WordPress Update Failed? Here’s What It Means and What to Do

WordPress update failed? What to do next

You clicked “Update” on a plugin, watched the status messages scroll past — and then nothing. Either an error message appeared mid-update, the screen froze entirely, or the site came back looking broken. Maybe you’re now staring at a “Briefly unavailable for scheduled maintenance” message that’s been there for the past twenty minutes and shows no sign of shifting.

WordPress update failures look alarming. Most of them aren’t — and by the end of this post you’ll know exactly what to do.


Why WordPress Updates Fail

File permission errors. WordPress needs to write files to your server during an update. If it can’t, the update stops and you’ll see: “Update Failed: The update cannot be installed because we will be unable to copy some files. This is usually due to inconsistent file permissions.” This is a file permissions issue — usually something your host can fix in a few minutes, or one that crept in during a manual install or site migration.

Memory exhaustion. PHP (the language WordPress runs on) has a memory limit set by your host. If an update pushes past it, the process dies mid-way. The symptom is usually a frozen update screen or a white screen.
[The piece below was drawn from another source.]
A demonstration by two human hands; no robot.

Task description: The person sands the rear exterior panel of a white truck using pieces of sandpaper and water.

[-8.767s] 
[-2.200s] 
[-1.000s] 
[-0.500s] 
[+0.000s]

Plugin or theme compatibility conflict. The updated component doesn’t play well with something else on the site. The update may appear to complete, but the site immediately looks broken or throws errors on the front end.
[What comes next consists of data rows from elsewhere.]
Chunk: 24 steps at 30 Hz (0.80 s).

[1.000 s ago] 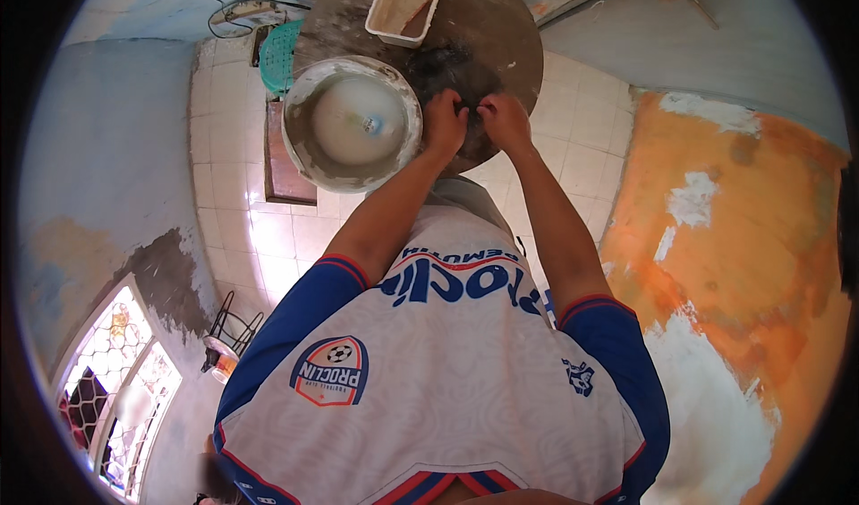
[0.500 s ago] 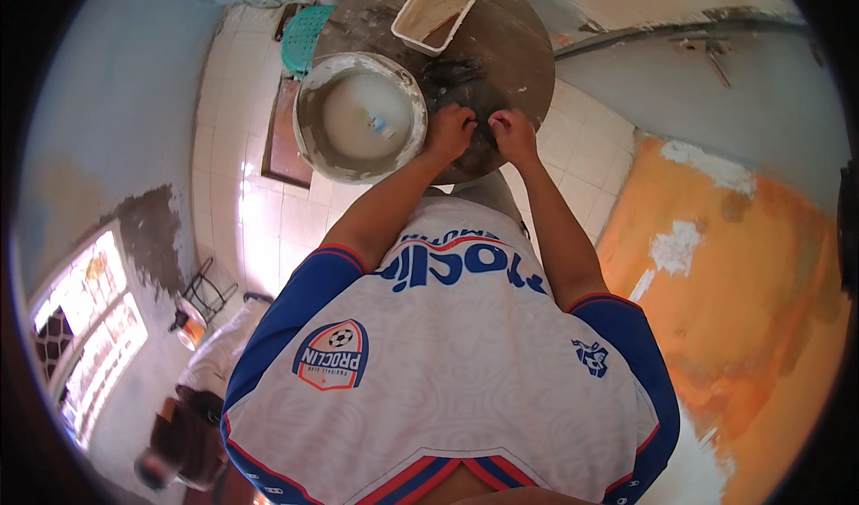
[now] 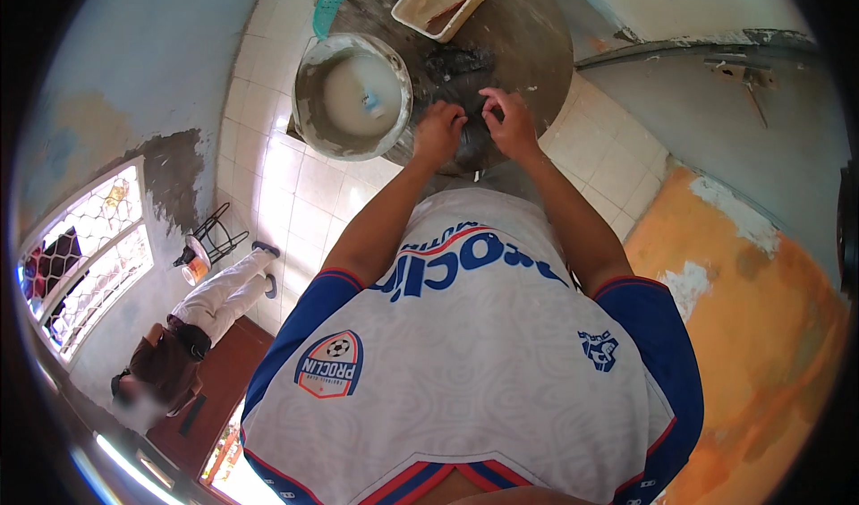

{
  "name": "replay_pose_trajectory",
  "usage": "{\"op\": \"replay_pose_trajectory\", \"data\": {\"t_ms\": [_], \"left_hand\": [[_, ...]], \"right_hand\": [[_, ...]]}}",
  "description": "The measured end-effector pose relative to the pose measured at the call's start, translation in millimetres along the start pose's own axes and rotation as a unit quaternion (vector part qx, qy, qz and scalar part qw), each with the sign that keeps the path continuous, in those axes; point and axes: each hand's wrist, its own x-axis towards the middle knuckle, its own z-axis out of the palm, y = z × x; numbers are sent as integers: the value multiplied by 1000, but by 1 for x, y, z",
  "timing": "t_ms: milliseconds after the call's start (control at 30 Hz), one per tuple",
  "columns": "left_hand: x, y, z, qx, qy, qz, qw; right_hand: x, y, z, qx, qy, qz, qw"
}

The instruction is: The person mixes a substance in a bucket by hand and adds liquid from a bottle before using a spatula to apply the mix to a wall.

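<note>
Both of my hands are low over the near part of a dark round table (image 3: pixel 541 44). My left hand (image 3: pixel 438 133) is closed, its fingertips pinched together towards the right. Facing it a short gap away, my right hand (image 3: pixel 512 126) has its fingers curled towards the thumb. Whatever either hand pinches is too small or dark to make out. Just beyond them lies a crumpled black thing (image 3: pixel 461 59), perhaps thin plastic. Left of my left hand stands a round, plaster-smeared bucket (image 3: pixel 310 111) of cloudy whitish liquid, with a small blue-and-white thing (image 3: pixel 370 102) in it.
A white rectangular tub (image 3: pixel 425 22) with brownish residue sits at the table's far side. A green perforated seat (image 3: pixel 331 8) shows behind the bucket. At lower left, another person (image 3: pixel 170 353) is near a barred window (image 3: pixel 85 254). Pale tiles (image 3: pixel 295 201) cover the floor.
The view has shifted, bringing more of the other person and window into sight. My hands stay close together over the table; the right fingers look slightly more raised.
</note>
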Motion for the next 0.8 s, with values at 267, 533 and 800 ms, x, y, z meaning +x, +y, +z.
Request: {"op": "replay_pose_trajectory", "data": {"t_ms": [267, 533, 800], "left_hand": [[3, -2, 4, -16, 7, 42, 999], [10, -4, 3, -39, -5, 100, 994], [19, -12, -5, -79, -64, 102, 990]], "right_hand": [[-3, -1, 14, 48, -41, 51, 997], [-5, -1, 20, 73, -34, 73, 994], [-18, 0, 40, 126, 8, 152, 980]]}}
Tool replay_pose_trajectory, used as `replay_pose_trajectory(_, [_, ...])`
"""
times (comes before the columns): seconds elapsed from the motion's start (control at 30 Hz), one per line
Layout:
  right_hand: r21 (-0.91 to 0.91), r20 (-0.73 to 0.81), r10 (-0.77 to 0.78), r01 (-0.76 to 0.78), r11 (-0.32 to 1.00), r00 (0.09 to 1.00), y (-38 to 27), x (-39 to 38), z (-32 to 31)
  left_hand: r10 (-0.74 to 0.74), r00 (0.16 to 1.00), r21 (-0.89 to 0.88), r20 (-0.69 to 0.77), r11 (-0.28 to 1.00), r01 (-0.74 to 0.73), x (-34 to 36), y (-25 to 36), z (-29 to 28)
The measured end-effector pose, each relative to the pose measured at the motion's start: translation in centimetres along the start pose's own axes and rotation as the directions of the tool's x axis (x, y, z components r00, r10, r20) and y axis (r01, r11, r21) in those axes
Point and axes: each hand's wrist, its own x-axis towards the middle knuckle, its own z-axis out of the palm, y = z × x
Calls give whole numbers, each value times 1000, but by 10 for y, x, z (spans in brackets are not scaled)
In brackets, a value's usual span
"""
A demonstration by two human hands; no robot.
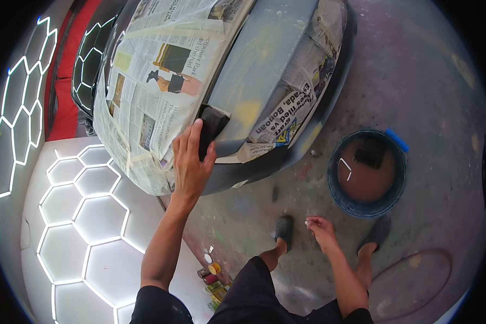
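Note:
My left hand [191,156] is closed around a black sanding block [213,125] and presses it against the car's grey bumper [254,70], close to the seam beside the masked panel. Dull grey primer covers the bumper, with yellowish patches on it. Newspaper [167,59] under clear film and tape covers the panel beside it, and more newspaper [302,92] fills the opening farther right. Low over the floor, my right hand [321,231] hangs with its fingers curled together. A small whitish spot shows at its fingertips; whether it holds anything is unclear.
A dark round bucket [336,189] of murky reddish-brown water stands to the right, with a dark block [368,155] inside and a blue piece [397,140] at its rim. Cans and bottles [213,278] stand at lower left. A thin hose [449,270] curves across the floor.

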Motion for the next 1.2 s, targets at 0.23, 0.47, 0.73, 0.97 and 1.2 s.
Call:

Stuck maintenance mode. During every update, WordPress creates a temporary file called .maintenance in your site’s root directory. When the update finishes, WordPress deletes it automatically. When something interrupts the process, that file can be left behind — and until it’s gone, every visitor sees “Briefly unavailable for scheduled maintenance.”

"Briefly unavailable for scheduled maintenance. Check back in a minute." error message

Fix: Stuck Maintenance Mode

This gets its own section because it’s the most common source of post-update panic, and it has the simplest fix.

Via FTP or the file manager in your hosting control panel, navigate to your WordPress root directory — usually called public_html and where you’ll find core WordPress files such aswp-config.php. Look for a file called .maintenance. Delete it.

That’s it. The site comes back immediately.

Note: some file managers hide files that start with a dot by default. Look for a “show hidden files” option if you can’t see it.

The .maintenance file is a temporary lock file created specifically for the duration of an update. It contains nothing important and is safe to delete. WordPress will create a fresh one the next time you run an update, and delete it again when that update completes normally.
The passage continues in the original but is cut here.